Para mim a melhor parte da história é justamente a primeira, quando King remete as conexões entre as pessoas, essas pequenas interações da sociedade, que permitem ao vírus chegar tão longe e em tão pouco tempo. Mostra também como algumas pessoas imunes acabam morrendo por motivos outros que a gripe, coisas bobas que seriam cuidadas em pouco tempo e com poucos esforços em circunstâncias normais, mas que sem a assistência da comunidade se tornam grandes problemas. Depois dessa descrição de cenário, somos apresentados às forças contrárias que disputarão a lealdade dos sobreviventes. No leste, uma velha negra de mais de 100 anos representa Deus e o bem, atraindo através de sonhos aqueles de melhor disposição para sua humilde fazenda e milharal, cantando seus hinos religiosos sentada no alpendre da casa onde sempre viveu. No oeste, Randall Flagg, que parece ter nascido de lugar nenhum, é uma força escuro que aparece nos sonhos, atraindo com seu poder e magia ou repelindo com sua ameaça muito vívida que faz com que as pessoas acordem gritando e assustadas.

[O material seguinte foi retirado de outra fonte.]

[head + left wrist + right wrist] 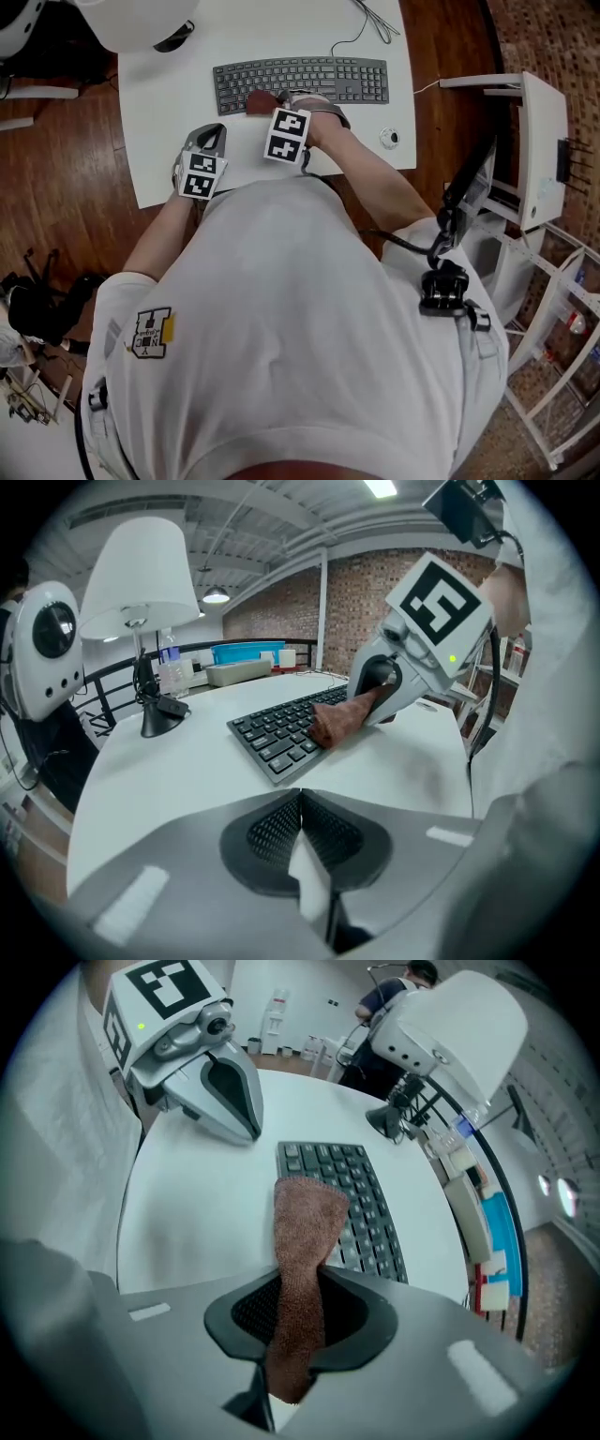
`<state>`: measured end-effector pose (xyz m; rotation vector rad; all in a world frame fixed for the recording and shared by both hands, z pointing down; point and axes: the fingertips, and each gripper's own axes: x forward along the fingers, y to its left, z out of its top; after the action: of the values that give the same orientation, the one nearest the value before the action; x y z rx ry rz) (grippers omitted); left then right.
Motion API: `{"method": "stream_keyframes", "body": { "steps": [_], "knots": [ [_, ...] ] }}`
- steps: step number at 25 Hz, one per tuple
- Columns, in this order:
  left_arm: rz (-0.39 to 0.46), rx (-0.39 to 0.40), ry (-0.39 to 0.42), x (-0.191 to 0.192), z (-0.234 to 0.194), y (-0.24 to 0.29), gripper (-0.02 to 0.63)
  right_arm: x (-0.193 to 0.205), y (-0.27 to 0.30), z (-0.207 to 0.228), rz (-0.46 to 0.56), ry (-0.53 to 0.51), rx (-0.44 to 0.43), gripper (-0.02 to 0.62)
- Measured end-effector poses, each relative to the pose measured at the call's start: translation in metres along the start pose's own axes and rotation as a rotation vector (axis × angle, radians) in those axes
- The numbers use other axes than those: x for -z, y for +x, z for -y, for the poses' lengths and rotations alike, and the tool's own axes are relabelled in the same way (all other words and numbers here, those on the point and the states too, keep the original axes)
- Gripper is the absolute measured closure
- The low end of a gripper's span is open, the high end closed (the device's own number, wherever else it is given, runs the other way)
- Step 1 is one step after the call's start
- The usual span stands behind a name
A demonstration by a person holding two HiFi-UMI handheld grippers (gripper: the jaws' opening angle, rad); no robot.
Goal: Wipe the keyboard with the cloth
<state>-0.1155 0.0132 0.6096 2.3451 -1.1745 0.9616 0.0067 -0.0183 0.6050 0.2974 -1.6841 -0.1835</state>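
A dark keyboard (300, 81) lies across the far part of the white table (169, 159). My right gripper (295, 1312) is shut on a brown cloth (302, 1241), whose free end rests on the keyboard's (352, 1199) near-left keys. From the left gripper view the cloth (339, 719) presses on the keyboard (281, 728) under the right gripper (398, 672). In the head view the cloth (260, 101) shows just left of the right gripper (286, 111). My left gripper (300, 832) is shut and empty, hovering over bare table nearer the person; the head view shows the left gripper (208, 141) left of the right one.
A white lamp (141, 583) stands at the table's far left, with a white rounded device (42, 649) beside it. A small round white object (389, 138) lies near the table's right edge. The keyboard's cable (352, 37) runs off the back. White shelving (539, 150) stands right of the table.
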Motion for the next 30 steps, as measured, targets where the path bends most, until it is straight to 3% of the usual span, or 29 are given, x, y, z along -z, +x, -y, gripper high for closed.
{"method": "stream_keyframes", "body": {
  "steps": [12,18,24,30],
  "knots": [
    [-0.025,0.001,0.032,-0.011,-0.001,0.007,0.606,0.217,-0.017,0.04,-0.237,0.389,0.103,0.52],
    [-0.03,0.001,0.044,-0.013,-0.002,0.007,0.606,0.291,-0.025,0.046,-0.338,0.54,0.139,0.52],
    [-0.022,-0.004,0.041,-0.012,-0.006,0.002,0.606,0.289,-0.024,0.04,-0.388,0.595,0.163,0.52],
    [-0.016,-0.006,0.032,0.003,-0.011,-0.011,0.606,0.204,-0.013,0.017,-0.304,0.534,0.136,0.522]
  ]
}}
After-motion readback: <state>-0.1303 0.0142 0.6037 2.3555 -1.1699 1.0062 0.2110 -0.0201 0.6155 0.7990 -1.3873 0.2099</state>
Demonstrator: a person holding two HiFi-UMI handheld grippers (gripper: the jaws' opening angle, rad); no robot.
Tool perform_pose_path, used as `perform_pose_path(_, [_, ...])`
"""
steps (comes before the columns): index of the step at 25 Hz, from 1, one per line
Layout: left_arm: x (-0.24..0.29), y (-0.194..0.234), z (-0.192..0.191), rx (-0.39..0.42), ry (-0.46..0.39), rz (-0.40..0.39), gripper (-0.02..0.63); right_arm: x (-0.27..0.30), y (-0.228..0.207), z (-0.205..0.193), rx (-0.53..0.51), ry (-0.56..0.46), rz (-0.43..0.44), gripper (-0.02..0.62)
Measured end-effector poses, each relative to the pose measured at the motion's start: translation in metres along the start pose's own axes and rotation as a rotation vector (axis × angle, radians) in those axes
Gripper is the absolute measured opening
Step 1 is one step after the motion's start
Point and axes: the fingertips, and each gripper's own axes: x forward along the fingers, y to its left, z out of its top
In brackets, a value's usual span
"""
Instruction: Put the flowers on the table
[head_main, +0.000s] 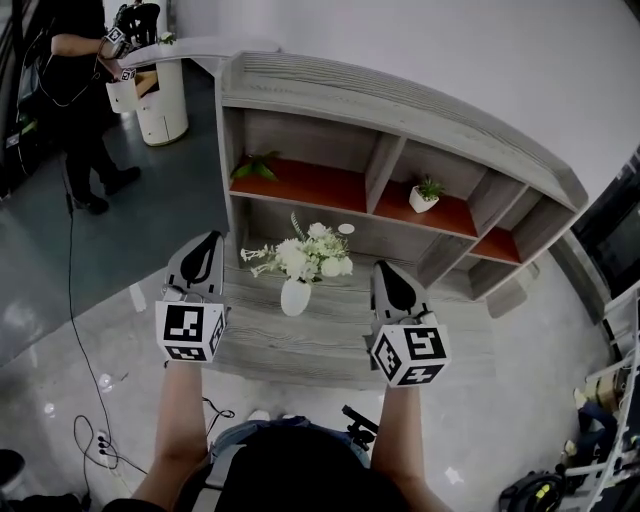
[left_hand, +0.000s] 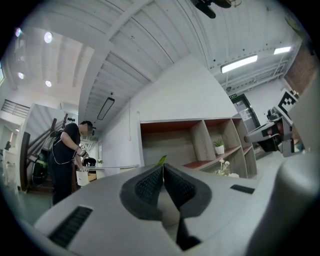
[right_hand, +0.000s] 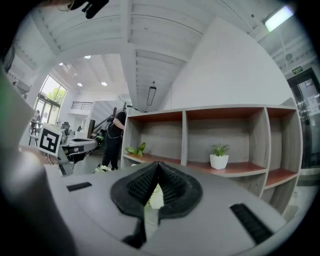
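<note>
At the far left, well apart from our work, a person (head_main: 80, 60) stands by a round white stand (head_main: 160, 100); neither concerns the step. Our left gripper (head_main: 206, 245) hangs above the near left part of the table (head_main: 300, 350). Its own view shows its jaws pressed together with nothing between them. Behind it, a leafy sprig (head_main: 255, 168) lies in the left compartment of the shelf unit (head_main: 400, 120).

In the middle, the flowers (head_main: 305, 255) stand upright in their white vase (head_main: 295, 297) on the table, in front of the shelves and touched by neither gripper. To the right of the vase, our right gripper (head_main: 384, 270) is likewise closed and empty. The white seen through the slit behind its pads is the bouquet beyond, not something held. Further right, a small potted plant (head_main: 425, 195) sits in the middle compartment.

We judge the placing as good as done, so the step in hand is to leave cleanly. To do that well, we draw both grippers back toward ourselves and away from the blooms, never across them. The spreading stems reach out on the left gripper's side, and a brush there could tip the narrow vase. We also check that the vase sits flat and well in from the table's near edge before we call it finished.
</note>
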Motion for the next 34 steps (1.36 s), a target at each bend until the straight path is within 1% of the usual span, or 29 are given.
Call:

A partir desse ponto a história perdeu bastante graça para mim, se tornando o confronto maniqueísta entre o bem e o mal. E posso lhe adiantar que por grande parte das mais de 1200 páginas é o mal que trabalhará com maior vantagem. Fran, a grande protagonista feminina da história, começa inexplicavelmente como uma menina mimada e chata, acostumada demais a ter tudo o que quer na hora que quer. A personagem melhora um pouco no meio do livro, mas no final lá está ela de novo, exalando exigências desvairadas. Os outros personagens são mais bem construídos e gostei especialmente de Nick e Tom. O autor, talvez pela sua juventude e inexperiência na época (esse é o seu terceiro livro publicado) comete alguns erros às vezes bizarros na construção dos personagens (como por exemplo, falar que um personagem que só havia lido um livro infantil na vida inteira conseguia citar “Dom Quixote”), mas nada tão grave. O que me irritou mais foi essa estranha necessidade de colocar o fator místico-religioso em uma história que se desenvolvia bem sem isso.